Les causes des inégalités

Le degré d'inégalités varie d'un pays à un autre mais ce sont surtout les facteurs à l'origine de ces inégalités qui diffèrent : ..  Accès restreint à la propriété foncière, aux capitaux et aux marchés, systèmes d’imposition injustes, vulnérabilité excessive aux marchés mondiaux, corruption  et mauvaise répartition des ressources publiques en sont l'exemple parfait. .    

Bien que les inégalités entre les sexes, particulièrement importantes en Afrique, existent dans tous les pays,, elles sont  sous-évaluées dans les études standard basées sur les revenus ou la consommation du foyer.. De telles estimations partent du principe que tous les membres de la famille ont le même pouvoir d'achat. Si dans certains pays, des efforts ont été faits pour réduire les disparités économiques, dans d’autres, les « élites en place » s’y sont opposées.

L’exclusion sociale et politique de certaines régions et de groupes ethniques et religieux peut avoir des conséquences dévastatrices, explique le PNUD, alimentant révoltes et conflits armés.  

Pas de solution unique

Les inégalités sont complexes et multidimensionnelles, et « il n’existe aucune solution miracle pour relever le défi », note Abdoulaye Mar Diele, administrateur assistant du PNUD et directeur du Bureau régional pour l’Afrique, « des réponses multiples sont nécessaires ».  

Afrique Renouveau examine différents types d'inégalités, comme les inégalités en matière d'éducation, celles affectant des populations minoritaires ou vulnérables comme les albinos, ou celles liées à la gestion d’entreprises ou au commerce entre l’Afrique et les autres régions du monde.     

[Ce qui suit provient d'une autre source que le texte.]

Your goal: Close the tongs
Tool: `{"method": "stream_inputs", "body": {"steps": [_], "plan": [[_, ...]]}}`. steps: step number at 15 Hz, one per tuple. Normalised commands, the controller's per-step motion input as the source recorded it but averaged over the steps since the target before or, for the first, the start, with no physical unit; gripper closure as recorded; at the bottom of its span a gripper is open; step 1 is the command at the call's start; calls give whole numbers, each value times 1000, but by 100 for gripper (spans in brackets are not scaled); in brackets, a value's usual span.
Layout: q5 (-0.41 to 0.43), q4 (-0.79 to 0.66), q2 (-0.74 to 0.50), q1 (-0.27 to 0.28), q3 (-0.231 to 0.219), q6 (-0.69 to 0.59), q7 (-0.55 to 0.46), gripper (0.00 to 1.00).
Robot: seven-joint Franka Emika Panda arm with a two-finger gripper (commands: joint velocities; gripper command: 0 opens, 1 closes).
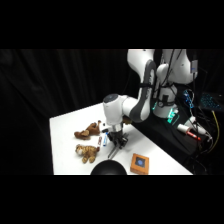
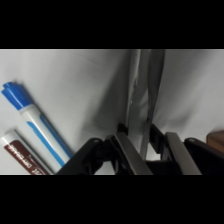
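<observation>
- Wrist view gives us the clearest look: the long slim grey metal tongs point(image 2: 144, 95) run from the top of the frame down to the lower middle, their two narrow arms lying close side by side with only a thin slit between them.
- We see the black two-finger gripper point(image 2: 142, 150) rising from the bottom edge, its fingers point(image 2: 125, 147) set on either side of the tongs' arms and pressing in on them, so the gripper stands narrow and holds the tongs.
- At the left of that frame we find a white marker with a blue cap and blue stripe point(image 2: 35, 122) lying on a slant, and just beside it, at the lower left, a second white pen with a dark brown label point(image 2: 22, 157).
- We make out a brown shape at the right edge, too cut off to name.
- Side view shows us the white arm point(image 1: 131, 106) reaching from the upper right down over the white table point(image 1: 62, 132), the gripper point(image 1: 116, 145) low at the table's middle.
- We see the tongs point(image 1: 114, 150) as a thin dark line under the gripper, slanting toward the bottom of the frame.
- Left of the gripper lie a brown plush toy point(image 1: 89, 130) and, below it, a striped tan plush toy point(image 1: 88, 152).
- At the bottom we note a black rounded object point(image 1: 108, 169) and an orange square block with a blue face point(image 1: 140, 163).
</observation>
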Motion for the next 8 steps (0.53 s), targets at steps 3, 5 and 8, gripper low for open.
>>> {"method": "stream_inputs", "body": {"steps": [3,5,8], "plan": [[-145,64,83,-5,-5,106,101,94],[-140,72,90,4,-15,97,104,92],[-144,79,84,24,-36,73,124,92]]}}
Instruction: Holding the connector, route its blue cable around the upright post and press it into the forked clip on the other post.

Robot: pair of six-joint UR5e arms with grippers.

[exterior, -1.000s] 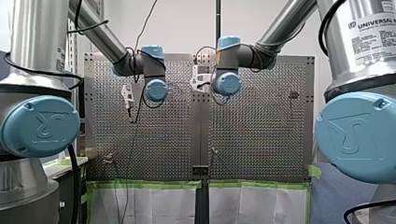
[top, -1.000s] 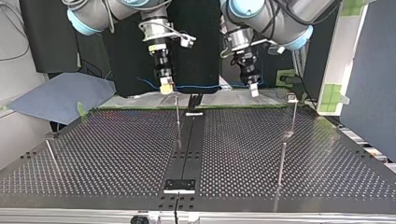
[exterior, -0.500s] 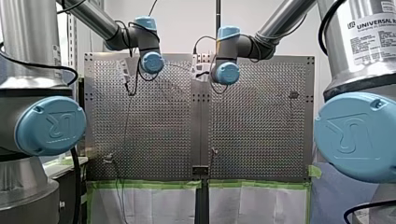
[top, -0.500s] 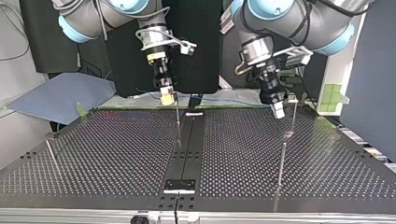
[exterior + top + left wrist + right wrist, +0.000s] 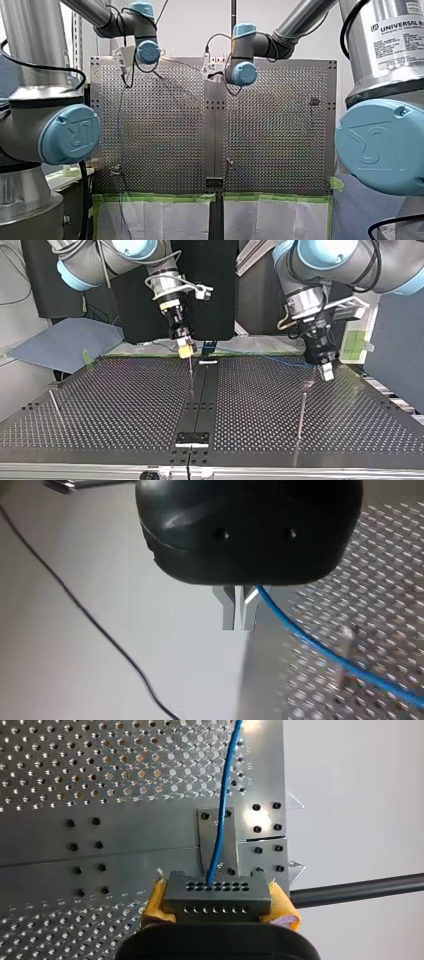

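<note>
In the right wrist view my right gripper (image 5: 217, 896) has its yellow pads shut on a grey connector (image 5: 216, 890) with rows of holes. A blue cable (image 5: 225, 795) leaves the connector over the perforated table. In the top view that gripper (image 5: 185, 347) hangs just above a thin upright post (image 5: 190, 371) at the middle. My left gripper (image 5: 239, 616) has its metal fingers shut on the blue cable (image 5: 320, 650), which trails off beside it. In the top view it (image 5: 326, 371) hangs low at the right, next to another thin post (image 5: 301, 412).
A further thin post (image 5: 56, 407) stands at the top view's left. A black strip (image 5: 200, 400) runs down the middle of the perforated table (image 5: 125, 405). A thin black wire (image 5: 90, 620) crosses the pale surface under the left gripper. Green tape edges the table's far side.
My left arm has swung toward the top view's right and come lower over the table, pulling the blue cable with it. My right gripper has shifted only slightly, staying over the middle post.
</note>
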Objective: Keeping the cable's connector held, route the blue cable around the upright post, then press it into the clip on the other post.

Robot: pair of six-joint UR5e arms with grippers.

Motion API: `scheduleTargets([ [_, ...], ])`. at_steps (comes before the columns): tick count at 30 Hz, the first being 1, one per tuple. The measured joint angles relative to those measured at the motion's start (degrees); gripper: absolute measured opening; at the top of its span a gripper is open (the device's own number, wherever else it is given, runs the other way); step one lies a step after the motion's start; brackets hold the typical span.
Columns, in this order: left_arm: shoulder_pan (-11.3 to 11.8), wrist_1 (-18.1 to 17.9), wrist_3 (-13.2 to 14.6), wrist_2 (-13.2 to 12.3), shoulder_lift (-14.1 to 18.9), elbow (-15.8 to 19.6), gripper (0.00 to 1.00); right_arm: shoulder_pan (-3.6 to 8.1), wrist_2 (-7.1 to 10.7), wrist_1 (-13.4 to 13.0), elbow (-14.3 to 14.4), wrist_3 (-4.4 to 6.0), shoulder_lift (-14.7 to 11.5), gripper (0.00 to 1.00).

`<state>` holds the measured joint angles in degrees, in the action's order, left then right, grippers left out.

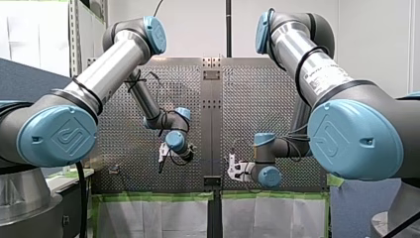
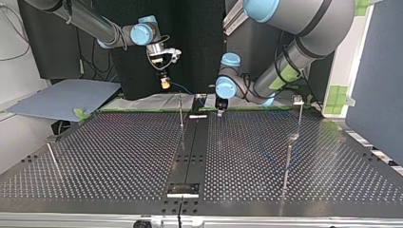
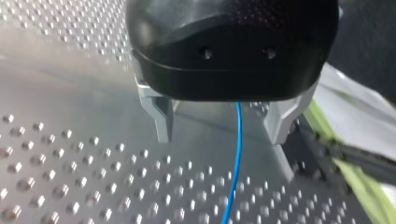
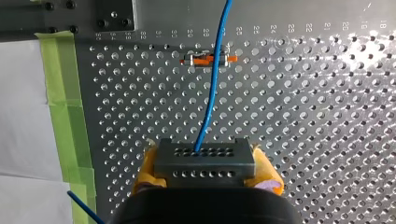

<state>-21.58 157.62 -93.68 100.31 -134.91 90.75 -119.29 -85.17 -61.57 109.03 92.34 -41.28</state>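
Connector [image 4: 204, 161] in right end effector [image 4: 207, 164], blue cable [image 4: 212, 84] running ahead

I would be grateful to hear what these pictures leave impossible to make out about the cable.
- Right wrist view: whether the blue cable sits in the clip or passes over it; the clip is seen end-on.
- Left wrist view: the cable's run beyond my left gripper; its black body hides it.
- Front view: the cable's whole path; too thin to trace.
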Motion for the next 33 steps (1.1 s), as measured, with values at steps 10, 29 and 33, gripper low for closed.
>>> scheduleTargets([
  [10,-1.54,0.62,-2.44,-4.0,-0.02,0.01,0.99,0.21,0.0,0.15,-0.1,0.04,0.0,0.0],
  [29,-6.25,5.3,-6.93,-6.9,-0.01,0.01,0.99,0.02,0.0,0.76,-0.34,-0.6,0.0,0.0],
  [33,-7.31,5.34,-7.24,-7.2,0.03,0.0,0.99,-0.08,0.0,0.92,-0.34,-0.79,-0.01,0.0],
])
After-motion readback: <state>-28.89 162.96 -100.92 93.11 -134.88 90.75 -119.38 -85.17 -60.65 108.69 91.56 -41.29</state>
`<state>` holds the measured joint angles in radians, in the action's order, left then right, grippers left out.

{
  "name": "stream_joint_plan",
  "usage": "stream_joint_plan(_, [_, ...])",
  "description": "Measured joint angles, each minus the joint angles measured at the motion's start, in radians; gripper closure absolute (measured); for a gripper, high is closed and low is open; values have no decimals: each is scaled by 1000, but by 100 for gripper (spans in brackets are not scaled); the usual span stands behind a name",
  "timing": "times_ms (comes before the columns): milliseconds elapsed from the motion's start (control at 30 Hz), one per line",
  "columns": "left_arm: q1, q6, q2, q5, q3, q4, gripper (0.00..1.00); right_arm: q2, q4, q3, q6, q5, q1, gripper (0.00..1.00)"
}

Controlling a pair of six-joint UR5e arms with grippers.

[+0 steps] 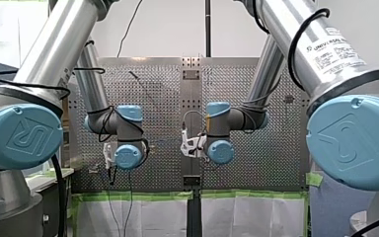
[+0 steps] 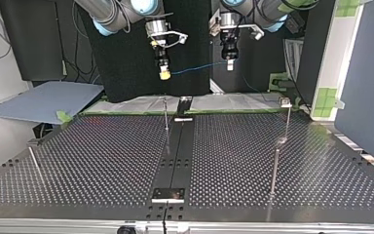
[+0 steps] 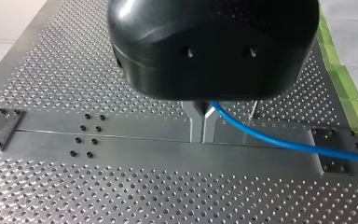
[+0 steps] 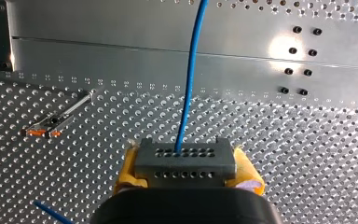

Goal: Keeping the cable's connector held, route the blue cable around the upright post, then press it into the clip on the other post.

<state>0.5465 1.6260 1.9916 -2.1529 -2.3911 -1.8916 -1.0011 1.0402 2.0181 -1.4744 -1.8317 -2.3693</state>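
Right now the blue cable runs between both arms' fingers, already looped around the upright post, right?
No: the top view shows the blue cable between my right fingers and my left fingers, in the air clear of the upright post, not looped.

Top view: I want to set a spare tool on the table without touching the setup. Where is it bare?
Bare perforated table between the short rod and the centre rail, and between that rail and the clip post. Crowded near the thin upright post, with the blue cable strung above between the connector in my right gripper and my left gripper.
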Motion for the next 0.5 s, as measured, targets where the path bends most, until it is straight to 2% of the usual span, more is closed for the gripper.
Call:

Quelle que soit l’histoire d’un pays, certaines mesures se sont avérées particulièrement efficaces : accroître la productivité des petits agriculteurs, ouvrir l'accès à la propriété foncière aux femmes, transformer l'urbanisation en accès aux services et en opportunités économiques promouvoir les industries de main-d’œuvre, établir des salaires minimaux, renforcer la lutte contre l’évasion fiscale, créer des programmes performants de protection sociale et mettre un terme à toutes formes d’exclusion. De tels efforts visent à garantir des vies productives et gratifiantes à tous les Africains suivant ainsi le précepte des ODD :« ne laisser personne de côté ».